§ **Source data**:
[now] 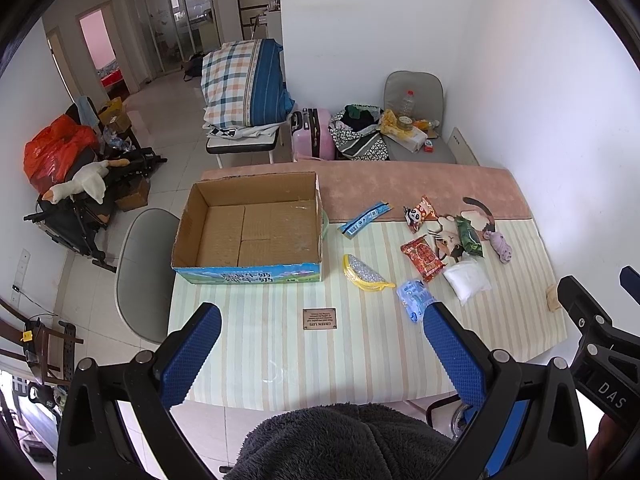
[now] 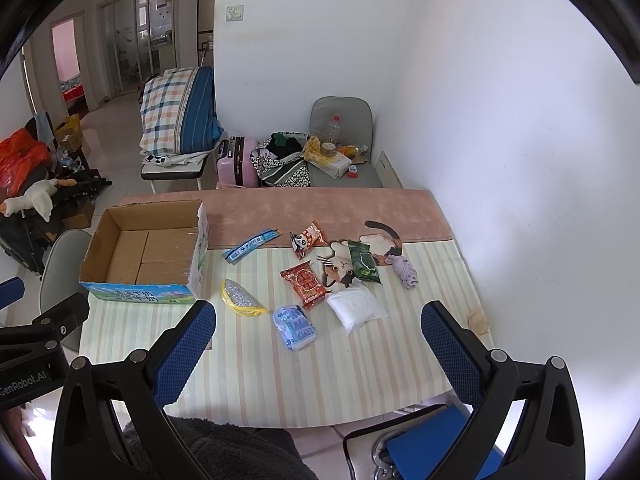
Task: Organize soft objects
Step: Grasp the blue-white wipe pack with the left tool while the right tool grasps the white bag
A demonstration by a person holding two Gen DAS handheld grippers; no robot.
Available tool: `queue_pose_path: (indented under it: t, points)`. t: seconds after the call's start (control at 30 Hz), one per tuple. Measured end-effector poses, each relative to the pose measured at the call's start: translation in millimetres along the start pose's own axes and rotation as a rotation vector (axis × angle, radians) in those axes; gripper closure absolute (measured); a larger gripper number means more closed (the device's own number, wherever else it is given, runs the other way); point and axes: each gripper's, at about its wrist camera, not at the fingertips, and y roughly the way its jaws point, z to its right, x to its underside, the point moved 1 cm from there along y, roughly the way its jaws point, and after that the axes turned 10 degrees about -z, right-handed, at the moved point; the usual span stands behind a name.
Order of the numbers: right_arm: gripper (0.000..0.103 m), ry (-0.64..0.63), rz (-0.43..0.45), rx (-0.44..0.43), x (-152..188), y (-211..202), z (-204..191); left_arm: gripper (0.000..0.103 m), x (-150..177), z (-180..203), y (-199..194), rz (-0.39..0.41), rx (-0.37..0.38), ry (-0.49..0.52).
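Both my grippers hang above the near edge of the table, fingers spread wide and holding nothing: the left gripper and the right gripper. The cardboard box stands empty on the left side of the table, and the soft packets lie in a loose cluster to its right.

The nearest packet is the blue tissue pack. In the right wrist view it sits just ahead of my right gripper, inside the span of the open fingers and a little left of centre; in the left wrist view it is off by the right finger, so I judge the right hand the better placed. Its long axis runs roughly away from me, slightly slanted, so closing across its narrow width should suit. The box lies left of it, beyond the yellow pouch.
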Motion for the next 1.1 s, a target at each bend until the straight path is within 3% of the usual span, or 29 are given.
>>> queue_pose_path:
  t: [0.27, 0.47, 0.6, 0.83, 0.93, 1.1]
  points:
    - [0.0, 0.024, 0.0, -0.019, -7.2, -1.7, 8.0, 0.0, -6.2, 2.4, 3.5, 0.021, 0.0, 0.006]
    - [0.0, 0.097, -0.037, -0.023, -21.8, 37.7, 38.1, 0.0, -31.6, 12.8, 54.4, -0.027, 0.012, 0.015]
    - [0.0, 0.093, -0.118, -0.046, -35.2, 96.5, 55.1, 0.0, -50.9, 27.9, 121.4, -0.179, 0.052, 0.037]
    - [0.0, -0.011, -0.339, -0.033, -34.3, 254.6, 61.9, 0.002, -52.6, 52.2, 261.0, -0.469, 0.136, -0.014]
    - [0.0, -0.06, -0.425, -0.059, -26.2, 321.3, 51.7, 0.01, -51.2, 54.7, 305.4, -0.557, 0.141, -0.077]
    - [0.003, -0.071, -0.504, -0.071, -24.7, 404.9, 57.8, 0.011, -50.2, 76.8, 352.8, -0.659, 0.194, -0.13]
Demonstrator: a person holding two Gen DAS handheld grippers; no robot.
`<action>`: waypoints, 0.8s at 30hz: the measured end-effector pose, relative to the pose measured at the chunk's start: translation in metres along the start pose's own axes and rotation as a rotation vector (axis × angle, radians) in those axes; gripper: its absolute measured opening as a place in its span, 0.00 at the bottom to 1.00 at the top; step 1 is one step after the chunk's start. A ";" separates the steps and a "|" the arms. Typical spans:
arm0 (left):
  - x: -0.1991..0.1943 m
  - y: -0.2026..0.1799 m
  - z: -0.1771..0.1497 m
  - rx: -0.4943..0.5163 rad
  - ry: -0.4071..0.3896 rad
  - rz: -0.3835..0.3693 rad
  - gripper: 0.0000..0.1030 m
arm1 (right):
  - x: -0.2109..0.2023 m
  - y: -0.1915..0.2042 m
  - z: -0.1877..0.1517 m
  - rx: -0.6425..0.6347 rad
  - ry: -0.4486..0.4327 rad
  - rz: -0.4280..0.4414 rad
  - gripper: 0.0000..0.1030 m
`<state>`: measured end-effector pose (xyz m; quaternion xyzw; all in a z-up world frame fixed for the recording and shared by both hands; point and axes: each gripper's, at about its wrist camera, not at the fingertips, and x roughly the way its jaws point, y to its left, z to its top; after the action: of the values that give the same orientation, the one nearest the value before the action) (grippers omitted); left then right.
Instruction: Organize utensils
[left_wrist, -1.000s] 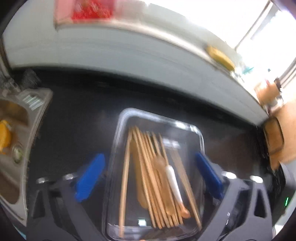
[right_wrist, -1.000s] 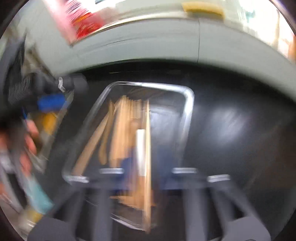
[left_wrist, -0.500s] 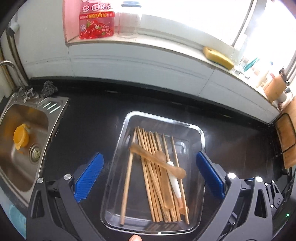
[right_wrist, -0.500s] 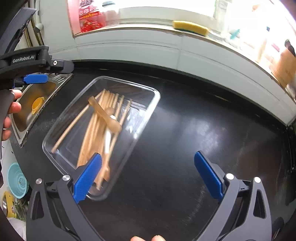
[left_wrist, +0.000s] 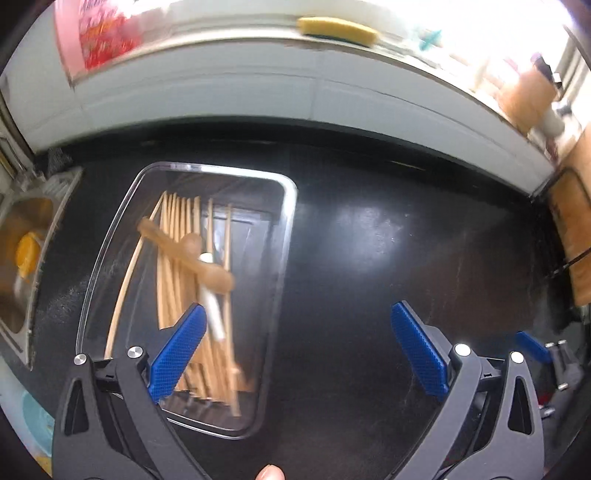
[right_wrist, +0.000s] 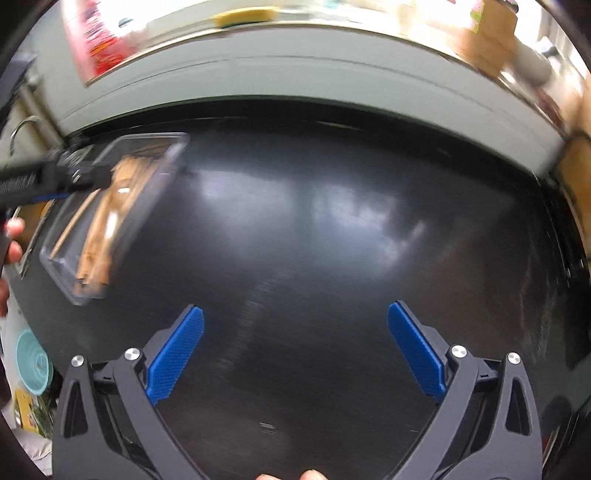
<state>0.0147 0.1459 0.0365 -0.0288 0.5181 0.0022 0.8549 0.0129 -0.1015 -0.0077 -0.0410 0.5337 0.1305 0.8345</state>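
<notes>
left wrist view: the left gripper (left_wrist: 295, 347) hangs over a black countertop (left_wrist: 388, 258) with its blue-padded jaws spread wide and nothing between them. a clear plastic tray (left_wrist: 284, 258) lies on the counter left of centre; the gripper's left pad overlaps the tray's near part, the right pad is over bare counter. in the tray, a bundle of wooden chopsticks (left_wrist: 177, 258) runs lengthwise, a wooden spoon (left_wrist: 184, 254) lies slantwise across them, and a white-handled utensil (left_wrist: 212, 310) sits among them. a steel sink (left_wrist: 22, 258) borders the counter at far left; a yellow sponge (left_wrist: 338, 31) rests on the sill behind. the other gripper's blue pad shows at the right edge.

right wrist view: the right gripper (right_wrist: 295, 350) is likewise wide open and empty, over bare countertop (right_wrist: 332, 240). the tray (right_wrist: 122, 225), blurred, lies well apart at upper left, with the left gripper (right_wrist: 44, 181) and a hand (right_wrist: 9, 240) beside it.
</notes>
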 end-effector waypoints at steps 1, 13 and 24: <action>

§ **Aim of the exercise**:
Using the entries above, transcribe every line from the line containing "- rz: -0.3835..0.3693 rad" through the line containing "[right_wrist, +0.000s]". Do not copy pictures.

§ **Problem solution**:
  - rz: -0.3835..0.3693 rad
  - gripper: 0.0000..0.1030 m
arm1 (right):
  - x: -0.2109..0.2023 m
  - y: -0.1915..0.2042 m
  - z: -0.1877..0.1517 m
  - rx: -0.6425..0.6347 rad
  - ry: -0.4486..0.4327 rad
  - rz: -0.4280..0.4414 rad
  - gripper: 0.0000..0.1030 m
`<state>`: measured end-effector pose (xyz m; quaternion xyzw; all in a z-up world frame fixed for the recording and shared by both hands; point and axes: each gripper's, at about its wrist camera, not at the fingertips, and x roughly the way its jaws point, y to its left, z to its top; after the action: of the values that give the same orientation, the one nearest the value before the action) (grippers omitted); left then right.
Instruction: Organize utensils
[left_wrist, -1.000s] 
[right_wrist, -1.000s] 
[left_wrist, -0.500s] 
[right_wrist, -0.500s] 
[left_wrist, +0.000s] 
[right_wrist, +0.000s] 

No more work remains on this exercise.